A student of the institutions of American government, and most especially a student of Congress—indeed, the foremost student of Congress—Richard F. Fenno, Jr., has taught hundreds of students how to observe, how to study, and how to understand that institution. His scholarship has illuminated the structure of incentives and constraints within which the struggle over power and policy is conducted. He has brought to the analysis of that struggle a sympathetic understanding which makes it comprehensible in human terms without diminishing its awesomeness.
Dick Fenno has obtained entry to the workings of Congress by persuading the Congressmen themselves to open the doors. His sensitivity to the humanity of those in the political arena has won their trust. His wit, charm and warmth have won their candor. The Congressmen have found in his personal integrity good warrant for the entry afforded him. Their respect for his integrity has held open the doors to Congress for his students, both graduate and undergraduate. Many scholarly careers have been launched, and many lived shaped by the entry thus gained.

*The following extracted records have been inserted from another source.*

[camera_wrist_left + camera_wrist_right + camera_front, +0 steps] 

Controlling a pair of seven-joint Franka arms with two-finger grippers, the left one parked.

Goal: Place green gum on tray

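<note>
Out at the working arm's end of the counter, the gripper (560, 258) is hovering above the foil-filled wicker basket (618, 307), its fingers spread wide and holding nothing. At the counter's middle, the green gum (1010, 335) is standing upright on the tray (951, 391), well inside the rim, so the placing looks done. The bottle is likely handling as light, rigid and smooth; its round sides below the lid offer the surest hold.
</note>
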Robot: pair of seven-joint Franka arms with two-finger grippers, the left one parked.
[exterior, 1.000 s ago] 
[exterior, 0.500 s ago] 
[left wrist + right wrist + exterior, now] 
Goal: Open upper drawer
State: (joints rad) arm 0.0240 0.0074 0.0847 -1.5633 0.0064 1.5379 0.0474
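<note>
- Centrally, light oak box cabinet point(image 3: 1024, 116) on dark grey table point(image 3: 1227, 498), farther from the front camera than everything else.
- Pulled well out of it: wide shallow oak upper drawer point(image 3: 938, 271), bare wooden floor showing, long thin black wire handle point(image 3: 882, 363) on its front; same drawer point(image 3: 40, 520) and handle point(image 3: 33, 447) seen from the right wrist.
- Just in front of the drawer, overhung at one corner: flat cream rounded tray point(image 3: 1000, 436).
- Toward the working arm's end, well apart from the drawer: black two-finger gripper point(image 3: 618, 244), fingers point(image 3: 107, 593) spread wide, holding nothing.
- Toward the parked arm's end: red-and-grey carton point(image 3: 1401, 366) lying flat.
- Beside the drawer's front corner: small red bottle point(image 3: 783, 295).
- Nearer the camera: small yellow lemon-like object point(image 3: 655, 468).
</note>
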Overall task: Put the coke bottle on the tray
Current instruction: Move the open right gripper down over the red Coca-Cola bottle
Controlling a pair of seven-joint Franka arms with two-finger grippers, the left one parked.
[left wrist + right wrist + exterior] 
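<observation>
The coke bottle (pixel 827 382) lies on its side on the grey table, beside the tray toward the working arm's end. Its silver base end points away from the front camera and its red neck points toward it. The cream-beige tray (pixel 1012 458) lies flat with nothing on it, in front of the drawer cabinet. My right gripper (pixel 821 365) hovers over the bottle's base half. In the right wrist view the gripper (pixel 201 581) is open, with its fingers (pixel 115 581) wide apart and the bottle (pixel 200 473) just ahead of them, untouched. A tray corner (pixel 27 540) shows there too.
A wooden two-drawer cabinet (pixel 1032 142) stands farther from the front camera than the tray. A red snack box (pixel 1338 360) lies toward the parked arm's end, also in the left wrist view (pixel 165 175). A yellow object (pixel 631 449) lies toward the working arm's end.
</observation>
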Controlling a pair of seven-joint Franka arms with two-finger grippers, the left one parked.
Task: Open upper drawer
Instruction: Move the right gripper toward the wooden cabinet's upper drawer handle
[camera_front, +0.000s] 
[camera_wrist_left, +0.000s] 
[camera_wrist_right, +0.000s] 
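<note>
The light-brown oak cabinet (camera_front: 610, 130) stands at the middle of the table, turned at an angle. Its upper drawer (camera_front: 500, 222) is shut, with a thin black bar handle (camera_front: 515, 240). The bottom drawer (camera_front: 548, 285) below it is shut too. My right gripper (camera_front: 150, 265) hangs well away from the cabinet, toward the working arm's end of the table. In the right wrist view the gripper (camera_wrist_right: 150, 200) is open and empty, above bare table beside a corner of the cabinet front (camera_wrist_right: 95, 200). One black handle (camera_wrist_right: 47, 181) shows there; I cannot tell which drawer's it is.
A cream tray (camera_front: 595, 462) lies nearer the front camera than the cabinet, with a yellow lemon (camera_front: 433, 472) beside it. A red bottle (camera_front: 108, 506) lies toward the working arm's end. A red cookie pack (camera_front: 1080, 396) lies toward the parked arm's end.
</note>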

A superb classroom lecturer, Dick Fenno has never allowed the boundaries of the classroom to limit his discourse with students. Precious as time is to an active research scholar, Dick Fenno has always had time for students. To observe him in discussion with students or in his office or in an informal seminar in Washington is to witness teaching in one of its richest and most vibrant forms. With a flashing smile and a penetrating eye, sophistry, and pretense are cut away, and an appreciation of honest scholarship flourishes. Children enter the discourse; young men and women emerge.
For his scholarship and his pedagogy, we are all in Richard Fenno’s debt. He has written definitive works on government, and especially on Congress. He has founded and nurtured a magnificent internship program in Washington D.C. for our undergraduates. His graduate students have become leaders in the study of American government. Yet what springs most readily to mind at the mention of Dick Fenno is his character. David Rhode, one of his former students, and now a fellow scholar, described him best when he wrote:
Dick Fenno is one of the most decent persons I have ever encountered. His
behavior has always been an example of the proper way for one human to
deal with another. Will Rogers said that he never met a man he didn’t like. I
have never met a person who didn’t like Richard Fenno.
In recognition of his contributions to scholarship, and in gratitude for the qualities of mind and character which he has brought to the life of the university, it is with great pleasure that the University Alumni Council awards to Richard F. Fenno Jr. this Alumni Citation to Faculty.